## Instructions to follow
Return every line below in which "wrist" appears.

Information provided Start Marker

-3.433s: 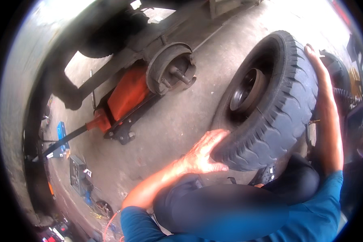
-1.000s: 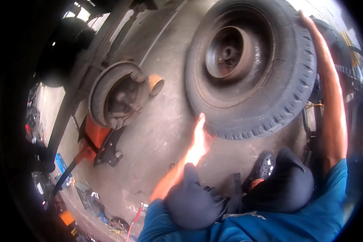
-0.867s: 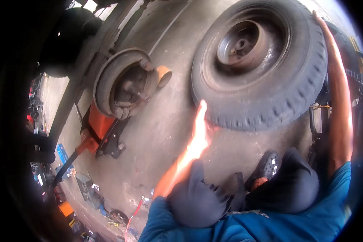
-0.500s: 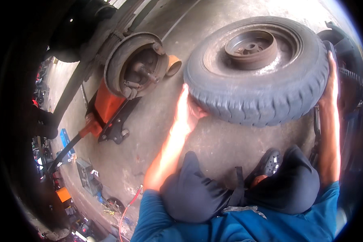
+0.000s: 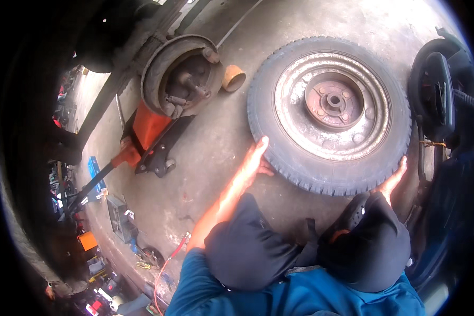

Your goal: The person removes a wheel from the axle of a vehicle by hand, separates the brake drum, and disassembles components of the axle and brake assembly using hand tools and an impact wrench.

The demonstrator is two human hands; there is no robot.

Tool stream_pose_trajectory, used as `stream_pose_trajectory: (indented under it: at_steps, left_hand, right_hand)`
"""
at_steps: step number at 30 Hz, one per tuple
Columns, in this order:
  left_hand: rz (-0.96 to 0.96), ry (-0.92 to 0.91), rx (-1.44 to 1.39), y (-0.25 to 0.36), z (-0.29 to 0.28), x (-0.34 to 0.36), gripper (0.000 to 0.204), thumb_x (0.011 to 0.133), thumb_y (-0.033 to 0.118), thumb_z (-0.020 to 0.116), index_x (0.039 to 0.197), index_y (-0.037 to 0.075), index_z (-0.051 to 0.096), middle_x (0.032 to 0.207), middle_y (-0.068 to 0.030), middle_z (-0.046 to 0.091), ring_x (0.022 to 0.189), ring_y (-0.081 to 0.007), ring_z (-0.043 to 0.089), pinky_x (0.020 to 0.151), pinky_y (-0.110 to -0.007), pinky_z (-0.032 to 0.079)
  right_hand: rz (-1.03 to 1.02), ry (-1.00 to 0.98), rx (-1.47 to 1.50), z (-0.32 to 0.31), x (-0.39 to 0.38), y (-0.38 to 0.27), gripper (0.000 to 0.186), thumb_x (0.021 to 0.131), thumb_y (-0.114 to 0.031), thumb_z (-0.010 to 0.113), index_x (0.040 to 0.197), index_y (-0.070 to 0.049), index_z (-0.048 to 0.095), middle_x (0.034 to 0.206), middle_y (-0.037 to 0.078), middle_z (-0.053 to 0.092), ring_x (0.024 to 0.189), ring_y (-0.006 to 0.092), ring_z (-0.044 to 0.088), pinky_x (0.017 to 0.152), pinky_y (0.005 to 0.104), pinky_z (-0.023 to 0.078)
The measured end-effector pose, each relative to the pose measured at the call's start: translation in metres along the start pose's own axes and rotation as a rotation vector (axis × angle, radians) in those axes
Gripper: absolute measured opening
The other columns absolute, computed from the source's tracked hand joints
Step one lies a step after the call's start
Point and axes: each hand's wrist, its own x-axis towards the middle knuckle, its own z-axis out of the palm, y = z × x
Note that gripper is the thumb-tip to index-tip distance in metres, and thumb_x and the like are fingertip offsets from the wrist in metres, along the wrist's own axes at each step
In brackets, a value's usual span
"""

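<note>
Head view: the wheel [image 5: 334, 102] lies hub-up on the floor [image 5: 205, 163], perhaps not quite flat. Left hand [image 5: 255, 159], thumb parted from fingers, touches its near-left edge; right hand [image 5: 391, 183] (partly behind a knee [image 5: 376, 245], grip unclear), its near-right. A sudden drop could pinch either beneath.

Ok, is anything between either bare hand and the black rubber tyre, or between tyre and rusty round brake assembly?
Nothing visible on the near side: the left hand and right hand appear to touch the black rubber tyre. An orange-yellow hollow cylinder shows between the tyre and the rusty round brake assembly in this view.
</note>
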Motion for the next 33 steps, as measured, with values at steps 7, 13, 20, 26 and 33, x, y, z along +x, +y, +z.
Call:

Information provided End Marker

## Reply to the exercise
Point and axes: each hand's wrist, its own x-axis towards the middle knuckle, its own z-axis out of the palm, y = z × x
Note that gripper is the thumb-tip to index-tip distance in metres, and thumb_x and the like are fingertip offsets from the wrist in metres, along the wrist's own axes at each step

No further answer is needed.